A readily available 1.55V silver oxide battery usually works well and most 214's can be phased (adjusted) to run properly without any difficulty but there are some movements which can only be described as over-active. The adjustment of an over-active movement with a 1.5V battery is so tenuous that any external force will cause the movement to speed up. This explains why some watches run great on the dresser but too fast when worn while others will run well for a while until a hard bump causes them to slip out of adjustment.
The bottom of each 214 tuning fork tine was notched at the factory to set the frequency (click photo). A relative few have tuning forks that were cut to the thinner end of their tolerances. This was OK when the magnets were energized by 1.3 volts but at 1.5 volts these forks are over-active. This causes them to index two teeth instead of one either periodically or with every stroke. Previously the only way to correct the problem was to replace the tuning fork with one that has thicker tines but that is not a reliable solution to the problem. Experience has shown that quite often, the watch will run well for months after the fork is swapped, but the movement is still susceptible to speeding up after suffering a severe shock.

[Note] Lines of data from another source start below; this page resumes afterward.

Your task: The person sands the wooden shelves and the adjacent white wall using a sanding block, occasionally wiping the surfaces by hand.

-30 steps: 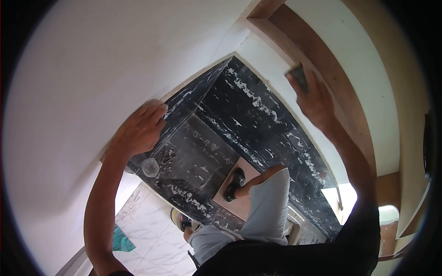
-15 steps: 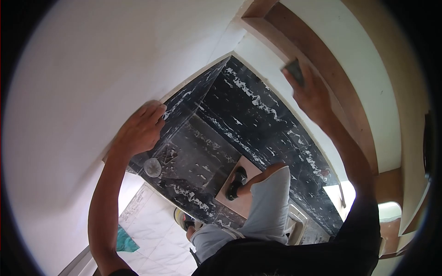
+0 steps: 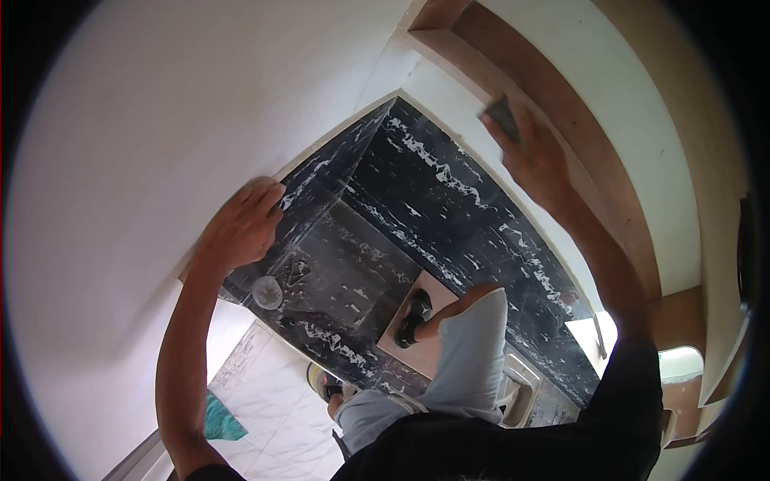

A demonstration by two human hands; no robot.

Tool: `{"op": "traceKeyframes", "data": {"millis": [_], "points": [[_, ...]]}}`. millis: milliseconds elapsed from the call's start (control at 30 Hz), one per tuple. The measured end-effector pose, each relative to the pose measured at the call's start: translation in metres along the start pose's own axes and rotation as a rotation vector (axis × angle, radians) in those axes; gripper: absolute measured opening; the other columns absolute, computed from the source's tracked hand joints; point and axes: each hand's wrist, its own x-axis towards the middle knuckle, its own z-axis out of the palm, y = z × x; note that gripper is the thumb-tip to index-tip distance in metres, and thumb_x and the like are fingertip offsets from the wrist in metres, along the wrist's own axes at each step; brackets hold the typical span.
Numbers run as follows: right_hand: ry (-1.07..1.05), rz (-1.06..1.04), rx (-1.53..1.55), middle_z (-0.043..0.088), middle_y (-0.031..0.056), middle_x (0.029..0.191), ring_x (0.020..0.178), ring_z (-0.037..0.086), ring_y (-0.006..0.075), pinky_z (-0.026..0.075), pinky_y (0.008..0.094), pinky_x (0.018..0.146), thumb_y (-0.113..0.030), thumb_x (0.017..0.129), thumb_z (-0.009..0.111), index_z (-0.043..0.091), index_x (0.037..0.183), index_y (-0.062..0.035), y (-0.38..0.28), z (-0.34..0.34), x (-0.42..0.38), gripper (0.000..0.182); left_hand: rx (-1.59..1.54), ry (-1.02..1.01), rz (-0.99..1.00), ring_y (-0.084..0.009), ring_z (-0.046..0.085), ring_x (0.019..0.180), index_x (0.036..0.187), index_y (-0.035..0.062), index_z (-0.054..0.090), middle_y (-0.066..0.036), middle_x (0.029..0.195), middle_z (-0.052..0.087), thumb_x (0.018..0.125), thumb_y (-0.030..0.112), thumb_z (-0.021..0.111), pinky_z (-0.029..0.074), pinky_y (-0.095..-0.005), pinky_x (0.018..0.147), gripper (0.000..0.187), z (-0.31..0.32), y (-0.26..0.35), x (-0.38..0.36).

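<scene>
Right hand (image 3: 541,164) has a small dark-grey flat block (image 3: 503,119) pinched between thumb and fingers, up by the front edge of the curved brown ledge (image 3: 577,120). Can't tell if the block's actually touching it, there's some blur. Left hand (image 3: 241,224) is loosely curled beside the white wall (image 3: 160,120), fingertips near the top edge of the black, white-veined stone panel (image 3: 449,216); can't tell whether it's pinching anything or just bracing.

So the work at this moment is up at the ledge. I'd say moving the block there calls for a flat, even grip and good balance, since one black-sandalled foot (image 3: 415,313) is up on a beige board (image 3: 421,353) on the dark stone counter (image 3: 329,248).

Edges: the ledge runs on past both sides of the right hand, with its raised inner side close to the knuckles. The counter's front edge drops off to the pale marbled floor (image 3: 281,409).
</scene>
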Motion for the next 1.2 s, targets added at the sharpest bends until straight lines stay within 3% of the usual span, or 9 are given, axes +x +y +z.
{"op": "traceKeyframes", "data": {"millis": [133,367,467,600,700,867,967,1133,1200], "points": [[0.315,-0.106,-0.116,0.048,0.0177,0.140,0.110,0.060,0.0322,0.055,0.0405,0.088,-0.010,0.090,0.062,0.060,0.138,-0.0202,-0.029,0.051,0.145,0.050,0.027,0.071,0.016,-0.0206,0.051,0.133,0.088,0.0072,0.074,-0.006,0.133,0.059,0.082,0.016,0.070,0.038,-0.0352,0.116,0.011,0.002,0.001,-0.007],[0.031,-0.017,-0.089,0.043,0.0197,0.150,0.128,0.055,0.0351,0.054,0.0422,0.095,-0.005,0.082,0.069,0.060,0.139,-0.0227,-0.005,-0.018,-0.038,0.060,-0.045,0.037,-0.013,-0.0211,0.051,0.133,0.088,0.0051,0.074,-0.007,0.132,0.060,0.081,0.014,0.070,0.038,-0.0355,0.115,0.011,0.006,0.000,-0.002],[0.064,-0.033,-0.067,0.044,0.0187,0.149,0.125,0.057,0.0348,0.054,0.0420,0.095,-0.005,0.084,0.067,0.061,0.139,-0.0226,-0.003,-0.013,-0.032,0.058,-0.063,0.023,-0.009,-0.0218,0.051,0.133,0.087,0.0046,0.074,-0.008,0.131,0.060,0.081,0.013,0.071,0.039,-0.0358,0.115,0.011,0.002,-0.001,0.001],[0.197,-0.061,-0.153,0.049,0.0164,0.140,0.110,0.061,0.0293,0.053,0.0398,0.095,-0.010,0.088,0.063,0.061,0.138,-0.0203,-0.029,0.046,0.117,0.051,0.006,0.068,0.003,-0.0198,0.051,0.132,0.086,0.0073,0.075,-0.006,0.129,0.061,0.081,0.016,0.069,0.038,-0.0351,0.115,0.011,0.004,0.000,-0.003],[0.327,-0.109,-0.131,0.048,0.0155,0.142,0.113,0.060,0.0289,0.053,0.0401,0.094,-0.011,0.089,0.062,0.059,0.140,-0.0207,-0.026,0.050,0.138,0.052,0.030,0.066,0.016,-0.0193,0.051,0.131,0.086,0.0079,0.075,-0.005,0.129,0.061,0.081,0.017,0.068,0.037,-0.0349,0.116,0.012,-0.003,0.001,-0.004],[-0.011,0.072,-0.025,0.043,0.0152,0.148,0.128,0.054,0.0358,0.051,0.0441,0.103,-0.005,0.083,0.069,0.058,0.141,-0.0266,0.002,-0.021,-0.043,0.063,0.025,0.079,0.006,-0.0213,0.051,0.131,0.085,0.0067,0.075,-0.007,0.128,0.061,0.081,0.016,0.069,0.037,-0.0353,0.116,0.012,0.003,0.002,0.001],[-0.019,0.064,0.029,0.043,0.0155,0.149,0.127,0.055,0.0367,0.052,0.0448,0.102,-0.005,0.082,0.070,0.057,0.142,-0.0260,0.005,-0.031,-0.051,0.064,0.004,0.054,0.014,-0.0221,0.051,0.131,0.085,0.0063,0.074,-0.007,0.127,0.061,0.081,0.015,0.069,0.038,-0.0357,0.115,0.011,0.000,0.001,0.003],[0.247,-0.024,-0.015,0.042,0.0180,0.150,0.128,0.054,0.0371,0.051,0.0440,0.100,-0.010,0.088,0.064,0.058,0.141,-0.0206,-0.024,0.049,0.128,0.054,0.006,0.097,0.021,-0.0225,0.052,0.131,0.084,0.0060,0.074,-0.007,0.129,0.061,0.080,0.015,0.069,0.039,-0.0363,0.114,0.011,0.000,0.002,-0.001],[0.295,-0.012,-0.001,0.042,0.0184,0.150,0.129,0.054,0.0361,0.051,0.0440,0.101,-0.010,0.090,0.063,0.058,0.140,-0.0200,-0.027,0.047,0.134,0.051,0.022,0.072,0.036,-0.0222,0.051,0.131,0.083,0.0062,0.074,-0.007,0.128,0.061,0.080,0.015,0.069,0.039,-0.0358,0.114,0.011,-0.005,0.003,-0.001]]}}
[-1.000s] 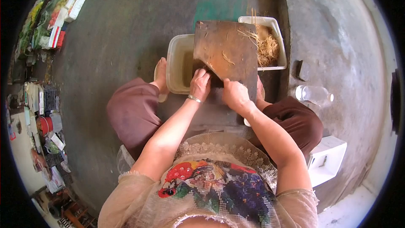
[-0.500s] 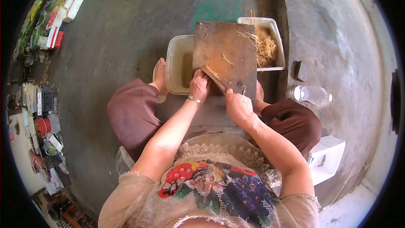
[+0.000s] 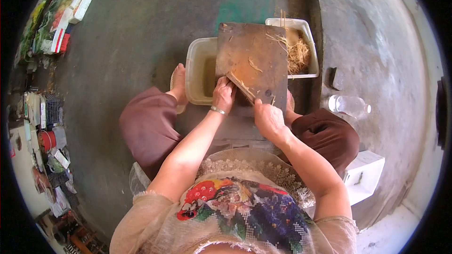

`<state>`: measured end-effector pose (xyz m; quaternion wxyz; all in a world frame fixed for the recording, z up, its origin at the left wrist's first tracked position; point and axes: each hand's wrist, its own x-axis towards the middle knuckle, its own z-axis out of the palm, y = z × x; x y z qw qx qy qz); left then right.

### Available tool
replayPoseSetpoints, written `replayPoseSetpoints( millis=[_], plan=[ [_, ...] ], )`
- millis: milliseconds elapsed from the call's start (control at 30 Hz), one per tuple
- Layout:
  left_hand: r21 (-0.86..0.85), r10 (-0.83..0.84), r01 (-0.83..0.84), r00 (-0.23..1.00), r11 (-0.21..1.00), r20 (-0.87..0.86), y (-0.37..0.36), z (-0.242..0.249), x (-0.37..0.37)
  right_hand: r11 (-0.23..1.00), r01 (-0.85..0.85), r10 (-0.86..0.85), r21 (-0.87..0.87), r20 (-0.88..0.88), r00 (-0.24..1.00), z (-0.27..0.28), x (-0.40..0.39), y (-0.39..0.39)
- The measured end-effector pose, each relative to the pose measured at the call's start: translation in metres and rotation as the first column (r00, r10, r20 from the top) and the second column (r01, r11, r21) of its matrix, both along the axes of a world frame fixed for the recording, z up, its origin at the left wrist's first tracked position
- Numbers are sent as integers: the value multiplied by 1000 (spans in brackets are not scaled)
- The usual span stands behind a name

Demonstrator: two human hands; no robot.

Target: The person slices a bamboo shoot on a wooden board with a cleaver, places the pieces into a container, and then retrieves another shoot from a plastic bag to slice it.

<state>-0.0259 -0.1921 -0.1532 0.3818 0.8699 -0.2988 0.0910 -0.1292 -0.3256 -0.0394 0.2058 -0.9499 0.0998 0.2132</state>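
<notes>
A worn wooden cutting board (image 3: 249,42) lies in front of me, with pale shreds (image 3: 254,64) scattered on it. Near the board's front edge, a dark-bladed knife (image 3: 242,88) is set at a slant, and pale bits cling along it. My right hand (image 3: 269,118) is closed round its handle end. At the blade's other end, my left hand (image 3: 223,95), with a bracelet on the wrist, rests on the board with fingers curled. Whatever lies under those fingers is hidden.
A translucent tub (image 3: 200,49) with liquid stands left of the board, partly beneath it. Behind its right side, a white tray (image 3: 312,61) holds a heap of pale shreds (image 3: 297,56). A clear plastic bottle (image 3: 347,105) lies at right, near a white box (image 3: 369,175).
Very little differs. My right hand and the knife's handle end have shifted slightly to the right; the left hand stays in nearly the same spot on the board.
</notes>
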Motion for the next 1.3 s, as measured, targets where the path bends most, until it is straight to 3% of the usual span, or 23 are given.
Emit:
replayPoseSetpoints(
  millis=[100, 167, 333, 433, 500, 633, 700, 867, 967, 1100, 1300],
  plan=[
    [-44, 14, -12, 999, 999, 43, 1, -2, 0, 1000, -9, 8, 7, 74, 997, -14, 5, 0],
    [91, -20, 21, 1000, 996, -17, 4, -2, 0, 1000, -1, -1, 29, 96, 995, -26, 20, 7],
    [65, -29, 28, 1000, 997, 9, 2, -5, 3, 1000, 8, -11, 24, 134, 991, -27, 22, -3],
    [38, -24, 23, 1000, 999, 1, 4, -2, 0, 997, 47, -53, 56, 123, 991, -12, 10, -2],
    [1, -11, 11, 1000, 1000, -9, 1, 3, -2, 1000, 2, -2, 19, 14, 1000, 7, 5, -1],
    [3, -9, 9, 1000, 1000, 9, 1, 4, -1, 1000, -1, 1, 1, -12, 1000, -8, 10, 3],
    [17, -17, 16, 999, 1000, 31, 3, 0, -3, 998, -23, 12, 61, 169, 986, -26, 27, 7],
    [68, -33, 37, 998, 997, -50, 5, 1, -1, 998, 54, -60, 38, 166, 984, -27, 39, 12],
    [-18, -26, 27, 998, 999, 56, 3, -7, 0, 1000, 14, -16, 26, 81, 997, -9, 18, -2],
    [-30, 2, -1, 1000, 1000, 24, 1, -2, -1, 999, -13, 12, 33, 27, 1000, -5, 4, -4],
    [83, -6, 6, 1000, 997, -9, 3, -5, -2, 999, 30, -32, 21, 98, 995, -30, 18, 2]
  ],
)
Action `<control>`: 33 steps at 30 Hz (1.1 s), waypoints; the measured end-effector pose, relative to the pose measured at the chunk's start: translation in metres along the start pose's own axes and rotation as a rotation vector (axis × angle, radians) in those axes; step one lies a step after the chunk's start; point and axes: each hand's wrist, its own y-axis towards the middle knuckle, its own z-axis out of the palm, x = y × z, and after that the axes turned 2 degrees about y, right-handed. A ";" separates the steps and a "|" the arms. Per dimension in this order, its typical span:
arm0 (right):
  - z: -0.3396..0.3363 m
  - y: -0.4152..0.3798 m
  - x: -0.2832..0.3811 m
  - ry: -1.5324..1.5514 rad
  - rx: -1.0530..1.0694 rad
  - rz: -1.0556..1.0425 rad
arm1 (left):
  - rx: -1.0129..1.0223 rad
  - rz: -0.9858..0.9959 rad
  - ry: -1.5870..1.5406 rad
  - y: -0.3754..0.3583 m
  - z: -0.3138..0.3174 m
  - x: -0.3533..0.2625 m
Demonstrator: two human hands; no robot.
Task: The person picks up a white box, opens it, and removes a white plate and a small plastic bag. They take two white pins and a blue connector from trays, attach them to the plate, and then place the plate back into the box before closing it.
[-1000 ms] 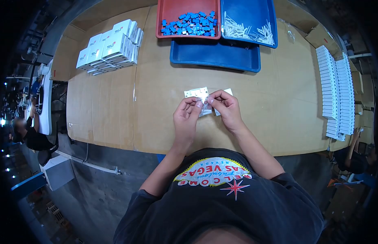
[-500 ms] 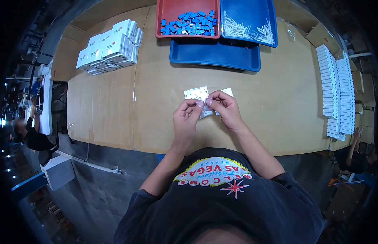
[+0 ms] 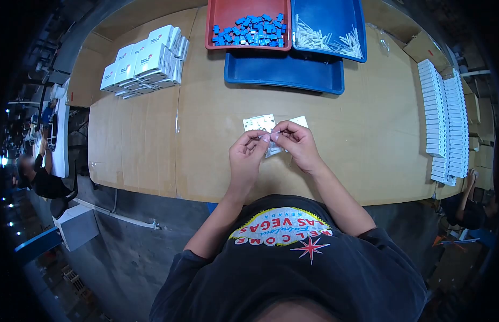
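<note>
left hand (image 3: 248, 154) + right hand (image 3: 296, 142): fingertips together, pinching small clear bag (image 3: 272, 146), raised for grip | white plate (image 3: 258, 123) just beyond | trays (image 3: 284, 75) farther ahead

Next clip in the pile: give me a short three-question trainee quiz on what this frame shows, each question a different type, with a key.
1. True or false: both hands pinch the small clear bag over the table.
2. Multiple choice: the red tray holds A) white sticks, B) small blue blocks, C) white boxes.
3. Fill in: the white plate lies on the table just ______ the hands, away from the person.

Key
1. True: the left hand and right hand meet at the bag.
2. B: the blue blocks fill it; the white sticks are in the blue tray.
3. beyond
</note>
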 end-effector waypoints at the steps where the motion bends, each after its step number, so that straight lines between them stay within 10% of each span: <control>1: -0.001 0.000 0.001 -0.013 0.008 0.002 | 0.007 0.002 -0.007 0.001 -0.001 0.002; 33: -0.029 0.009 0.042 -0.287 0.198 -0.138 | 0.138 -0.390 -0.334 0.014 -0.026 0.002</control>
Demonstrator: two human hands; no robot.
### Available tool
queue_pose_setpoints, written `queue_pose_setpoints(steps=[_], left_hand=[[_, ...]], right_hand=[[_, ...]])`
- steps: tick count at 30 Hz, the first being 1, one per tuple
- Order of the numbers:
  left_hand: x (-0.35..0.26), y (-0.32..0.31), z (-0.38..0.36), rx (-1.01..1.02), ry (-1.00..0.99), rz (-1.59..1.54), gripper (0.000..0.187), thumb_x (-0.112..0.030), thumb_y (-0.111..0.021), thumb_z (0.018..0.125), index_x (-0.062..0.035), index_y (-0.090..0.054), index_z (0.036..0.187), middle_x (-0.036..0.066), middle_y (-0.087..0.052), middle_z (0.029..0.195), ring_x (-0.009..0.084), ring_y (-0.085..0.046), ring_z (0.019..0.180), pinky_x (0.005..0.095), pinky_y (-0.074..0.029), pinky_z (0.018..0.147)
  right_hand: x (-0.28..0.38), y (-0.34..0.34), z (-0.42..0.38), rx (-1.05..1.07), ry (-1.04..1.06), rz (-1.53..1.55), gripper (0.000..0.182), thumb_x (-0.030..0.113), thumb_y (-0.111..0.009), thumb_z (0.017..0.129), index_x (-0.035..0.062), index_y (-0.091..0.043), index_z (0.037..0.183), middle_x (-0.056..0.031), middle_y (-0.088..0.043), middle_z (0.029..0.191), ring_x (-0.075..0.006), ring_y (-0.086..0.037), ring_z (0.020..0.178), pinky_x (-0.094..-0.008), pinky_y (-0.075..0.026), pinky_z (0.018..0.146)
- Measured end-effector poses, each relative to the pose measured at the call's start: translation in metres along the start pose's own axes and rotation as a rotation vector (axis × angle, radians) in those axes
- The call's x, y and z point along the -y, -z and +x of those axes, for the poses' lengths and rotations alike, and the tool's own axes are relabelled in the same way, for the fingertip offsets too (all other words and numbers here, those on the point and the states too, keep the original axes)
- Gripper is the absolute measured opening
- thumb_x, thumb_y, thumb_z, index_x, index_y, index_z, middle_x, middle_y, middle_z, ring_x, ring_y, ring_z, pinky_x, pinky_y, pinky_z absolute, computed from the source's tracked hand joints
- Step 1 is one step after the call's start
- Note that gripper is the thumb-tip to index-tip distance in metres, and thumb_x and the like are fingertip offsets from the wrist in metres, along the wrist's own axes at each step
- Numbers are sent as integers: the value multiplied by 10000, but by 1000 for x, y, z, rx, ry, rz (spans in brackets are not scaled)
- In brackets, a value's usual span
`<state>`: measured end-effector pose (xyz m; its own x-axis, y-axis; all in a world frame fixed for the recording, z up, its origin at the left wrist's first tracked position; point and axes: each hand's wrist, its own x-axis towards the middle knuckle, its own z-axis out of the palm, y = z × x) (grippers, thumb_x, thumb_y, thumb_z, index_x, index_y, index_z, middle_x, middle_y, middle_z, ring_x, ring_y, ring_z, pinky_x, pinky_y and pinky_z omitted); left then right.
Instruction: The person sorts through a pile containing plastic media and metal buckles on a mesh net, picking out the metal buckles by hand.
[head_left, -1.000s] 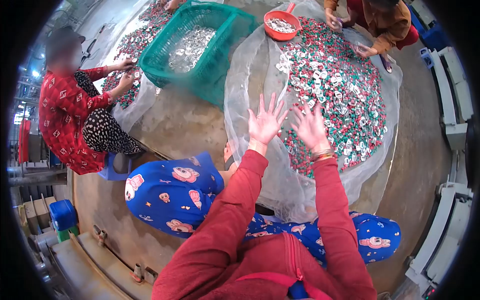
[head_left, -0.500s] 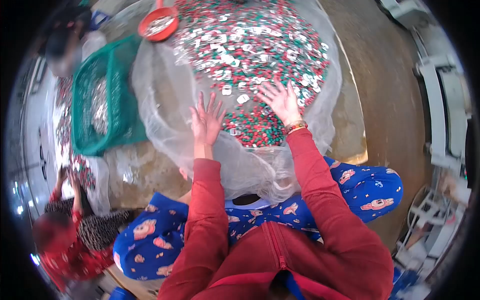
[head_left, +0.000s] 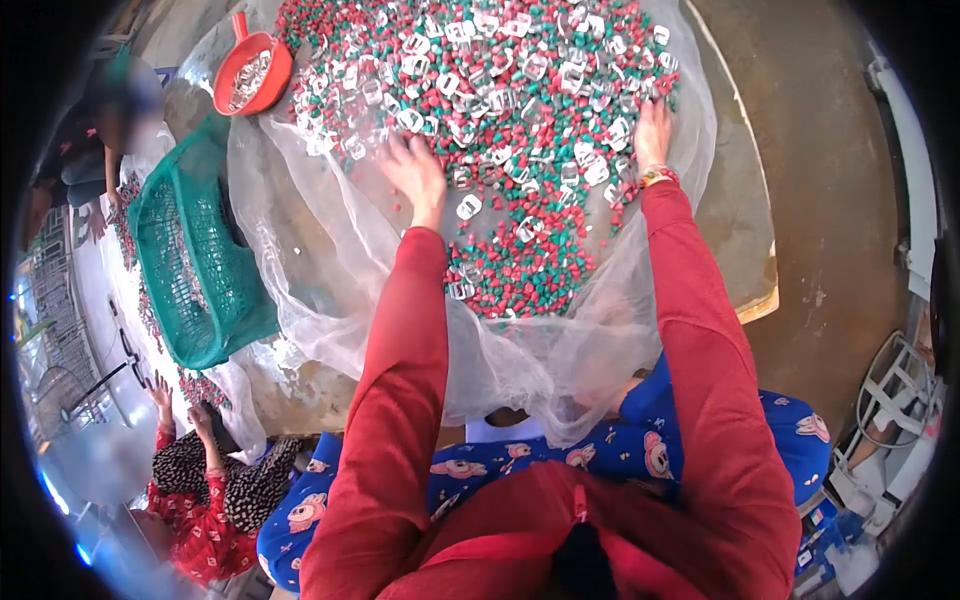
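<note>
Head — right hand (head_left: 653,137) at pile (head_left: 540,150) edge

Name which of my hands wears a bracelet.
Your right hand: a bracelet sits just below it in view, whereas the left hand has none.

A grey-brown, wet-looking slab (head_left: 745,240) with a pale right edge lies on the darker brown floor (head_left: 830,250) and bears a sheer white net (head_left: 330,220), rumpled along its near side. Directly on the net spreads a loose layer of small red and green pieces (head_left: 545,285) mixed with white and clear buckle-shaped pieces (head_left: 469,207), thickest toward the far side.
</note>
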<state>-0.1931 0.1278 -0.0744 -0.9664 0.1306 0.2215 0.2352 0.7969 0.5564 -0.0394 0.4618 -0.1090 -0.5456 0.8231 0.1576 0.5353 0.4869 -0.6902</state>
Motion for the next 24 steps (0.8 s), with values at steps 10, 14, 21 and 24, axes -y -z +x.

Fortunately there is a way to permanently solve the problem. A diode which lowers battery voltage in the circuit by 0.2 volts can be installed in the coil. This is really the best possible solution to the problem. The watch will perform as it did when new, battery issues will be resolved, and the life of the coil will be extended. Whether actually needed or not, this inexpensive modification is highly recommended. It is not noticeable and it is reversible.